Barton, Andrew D., Andrew J Irwin, Zoe V Finkel, and Charles A Stock, March 2016: Anthropogenic climate change drives shift and shuffle in North Atlantic phytoplankton communities. Proceedings of the National Academy of Sciences, 113(11), DOI:10.1073/pnas.1519080113. Abstract
Anthropogenic climate change has shifted the biogeography and phenology of many terrestrial and marine species. Marine phytoplankton communities appear sensitive to climate change, yet understanding of how individual species may respond to anthropogenic climate change remains limited.
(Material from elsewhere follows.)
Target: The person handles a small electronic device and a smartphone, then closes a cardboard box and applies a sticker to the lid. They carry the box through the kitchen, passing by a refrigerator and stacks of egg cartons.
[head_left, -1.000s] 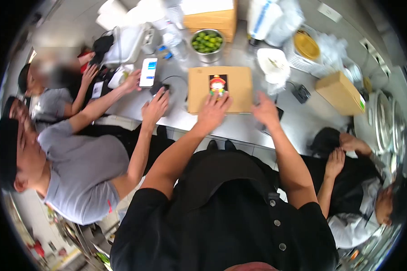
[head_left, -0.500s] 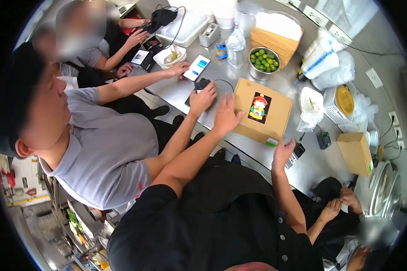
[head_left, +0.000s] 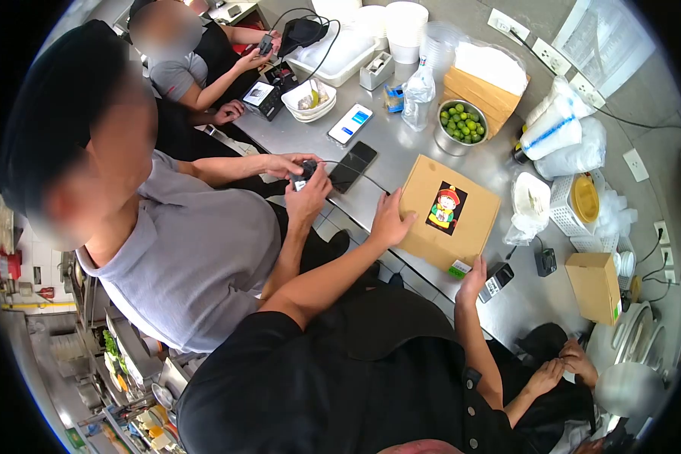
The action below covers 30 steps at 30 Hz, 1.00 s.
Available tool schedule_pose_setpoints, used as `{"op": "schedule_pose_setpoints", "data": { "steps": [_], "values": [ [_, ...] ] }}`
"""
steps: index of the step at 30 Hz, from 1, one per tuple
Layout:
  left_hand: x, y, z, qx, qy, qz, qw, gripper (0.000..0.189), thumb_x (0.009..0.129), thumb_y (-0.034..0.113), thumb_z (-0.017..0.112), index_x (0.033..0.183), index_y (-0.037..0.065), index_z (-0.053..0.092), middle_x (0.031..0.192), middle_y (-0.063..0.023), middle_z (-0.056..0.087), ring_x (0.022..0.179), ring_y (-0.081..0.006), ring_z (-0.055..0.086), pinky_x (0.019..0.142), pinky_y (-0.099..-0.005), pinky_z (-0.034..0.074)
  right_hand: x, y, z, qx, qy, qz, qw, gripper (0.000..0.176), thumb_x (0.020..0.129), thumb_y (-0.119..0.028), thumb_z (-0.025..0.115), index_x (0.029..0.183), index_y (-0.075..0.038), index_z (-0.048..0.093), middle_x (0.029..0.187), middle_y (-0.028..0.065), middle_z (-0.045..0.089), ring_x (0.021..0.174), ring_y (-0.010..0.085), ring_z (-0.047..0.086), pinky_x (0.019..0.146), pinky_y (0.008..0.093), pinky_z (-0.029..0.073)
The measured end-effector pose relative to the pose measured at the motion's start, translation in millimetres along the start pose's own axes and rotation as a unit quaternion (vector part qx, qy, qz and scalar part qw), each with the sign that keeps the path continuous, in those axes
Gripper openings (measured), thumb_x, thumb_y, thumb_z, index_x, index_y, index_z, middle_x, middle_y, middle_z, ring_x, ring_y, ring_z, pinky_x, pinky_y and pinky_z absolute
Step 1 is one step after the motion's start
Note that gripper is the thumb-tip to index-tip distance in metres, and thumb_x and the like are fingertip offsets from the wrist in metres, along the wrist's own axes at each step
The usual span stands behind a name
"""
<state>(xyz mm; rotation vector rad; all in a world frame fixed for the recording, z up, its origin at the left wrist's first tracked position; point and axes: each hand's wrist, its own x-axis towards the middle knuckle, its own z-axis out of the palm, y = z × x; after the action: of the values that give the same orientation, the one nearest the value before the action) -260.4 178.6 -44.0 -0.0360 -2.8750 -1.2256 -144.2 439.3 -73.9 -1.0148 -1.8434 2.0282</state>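
A flat brown cardboard box [head_left: 461, 219] lies on the steel table before me, with a dark cartoon sticker [head_left: 446, 207] on top and a small green-and-white label at its near corner. My left hand [head_left: 390, 221] rests against the box's left edge, fingers stretched and thumb near the top face. At the near right corner, my right hand [head_left: 471, 281] touches or almost touches the box with its fingers extended. Just right of that hand is a small black device with a white label [head_left: 496, 281].
Beside me a co-worker's hands [head_left: 304, 185] hold a small black corded device. A white-screened phone [head_left: 350, 124] and a dark phone [head_left: 353, 166] lie nearby. Behind the box stands a bowl of limes [head_left: 461, 125]. At right are a white basket [head_left: 571, 203] and another carton [head_left: 594, 286].
The view has shifted. My right hand has come closer to the box's near corner. The co-worker has left the white-screened phone and now holds the black device in both hands, uncovering the dark phone.
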Motion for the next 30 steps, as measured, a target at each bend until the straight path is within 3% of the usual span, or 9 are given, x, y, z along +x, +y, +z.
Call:
{"op": "schedule_pose_setpoints", "data": {
  "steps": [1,4,7,17,20,21,25,27,30],
  "values": [
    [-0.8,0.3,0.6,0.038,0.044,0.044,0.997,0.087,0.088,0.037,0.074,0.157,0.000,0.035,0.151,-0.0236,0.048,0.141,-0.0426,0.044,0.116,-0.0521,0.039,-1.2,1.1,0.5,0.001,-0.001,-0.002,1.000,0.050,0.105,-0.028,0.056,0.142,0.006,0.055,0.134,0.0158,0.064,0.123,0.0245,0.060,0.106,0.0343,0.043],
    [-7.9,20.4,-15.2,0.101,0.058,0.036,0.993,0.083,0.088,0.038,0.074,0.154,0.000,0.040,0.145,-0.0213,0.052,0.136,-0.0407,0.048,0.111,-0.0541,0.042,-4.7,7.0,3.8,-0.059,0.040,-0.034,0.997,0.051,0.106,-0.029,0.055,0.142,0.006,0.055,0.133,0.0172,0.065,0.123,0.0247,0.060,0.106,0.0343,0.043],
    [-9.9,31.8,-24.7,0.049,-0.009,-0.039,0.998,0.079,0.087,0.037,0.074,0.150,0.000,0.044,0.138,-0.0201,0.055,0.130,-0.0394,0.052,0.107,-0.0520,0.045,-5.9,12.9,5.8,-0.075,0.071,-0.023,0.994,0.050,0.105,-0.028,0.055,0.140,0.007,0.056,0.131,0.0179,0.066,0.121,0.0248,0.060,0.105,0.0346,0.044],
    [-8.9,39.3,-30.2,-0.001,0.004,-0.062,0.998,0.070,0.085,0.029,0.075,0.144,0.000,0.050,0.129,-0.0191,0.058,0.125,-0.0375,0.055,0.104,-0.0470,0.048,-14.9,-9.0,8.9,0.037,0.080,0.031,0.996,0.041,0.103,-0.025,0.060,0.130,0.005,0.061,0.122,0.0144,0.068,0.109,0.0225,0.063,0.098,0.0322,0.047],
    [-7.6,40.9,-35.4,-0.020,0.010,-0.064,0.998,0.064,0.085,0.029,0.075,0.139,0.002,0.054,0.127,-0.0177,0.059,0.124,-0.0374,0.056,0.103,-0.0473,0.048,-22.0,-35.8,14.6,0.094,0.111,0.167,0.975,0.053,0.100,-0.044,0.064,0.138,-0.008,0.058,0.127,0.0106,0.066,0.113,0.0279,0.063,0.100,0.0500,0.048],
    [-6.7,40.6,-37.3,-0.028,0.002,-0.069,0.997,0.062,0.085,0.029,0.075,0.137,0.003,0.055,0.127,-0.0174,0.059,0.124,-0.0370,0.056,0.103,-0.0472,0.048,-18.1,-39.7,12.0,0.101,0.050,0.202,0.973,0.058,0.098,-0.052,0.064,0.139,-0.012,0.058,0.132,0.0099,0.066,0.117,0.0328,0.063,0.096,0.0603,0.049],
    [3.5,35.0,-38.8,-0.016,0.001,-0.064,0.998,0.057,0.084,0.031,0.075,0.133,0.005,0.058,0.122,-0.0165,0.062,0.119,-0.0367,0.059,0.100,-0.0469,0.050,-17.4,-46.1,8.5,0.077,-0.010,0.234,0.969,0.054,0.099,-0.051,0.062,0.139,-0.014,0.058,0.134,0.0089,0.066,0.116,0.0301,0.065,0.093,0.0534,0.053],
    [13.1,27.0,-37.2,-0.048,-0.010,-0.071,0.996,0.057,0.084,0.033,0.076,0.131,0.005,0.059,0.120,-0.0165,0.063,0.116,-0.0367,0.061,0.099,-0.0466,0.050,-18.3,-39.0,9.5,0.182,-0.065,0.174,0.966,0.064,0.094,-0.052,0.070,0.135,-0.004,0.059,0.129,0.0142,0.066,0.111,0.0329,0.068,0.087,0.0521,0.055],
    [29.1,9.5,-31.4,-0.088,-0.027,-0.093,0.991,0.056,0.085,0.036,0.077,0.127,0.003,0.061,0.118,-0.0172,0.066,0.111,-0.0354,0.066,0.096,-0.0448,0.052,-26.2,-44.2,7.3,0.177,-0.081,0.159,0.968,0.059,0.097,-0.049,0.067,0.134,-0.005,0.056,0.126,0.0114,0.067,0.105,0.0308,0.070,0.082,0.0460,0.056]
  ]
}}
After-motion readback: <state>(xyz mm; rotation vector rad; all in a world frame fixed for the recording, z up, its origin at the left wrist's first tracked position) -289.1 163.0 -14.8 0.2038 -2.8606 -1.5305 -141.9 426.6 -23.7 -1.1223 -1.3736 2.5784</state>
Here, using historical environmental and phytoplankton observations, we characterize the realized ecological niches for 87 North Atlantic diatom and dinoflagellate taxa and project changes in species biogeography between mean historical (1951–2000) and future (2051–2100) ocean conditions. We find that the central positions of the core range of 74% of taxa shift poleward at a median rate of 12.9 km per decade (km⋅dec−1), and 90% of taxa shift eastward at a median rate of 42.7 km⋅dec−1. The poleward shift is faster than previously reported for marine taxa, and the predominance of longitudinal shifts is driven by dynamic changes in multiple environmental drivers, rather than a strictly poleward, temperature-driven redistribution of ocean habitats. A century of climate change significantly shuffles community composition by a basin-wide median value of 16%, compared with seasonal variations of 46%. The North Atlantic phytoplankton community appears poised for marked shift and shuffle, which may have broad effects on food webs and biogeochemical cycles.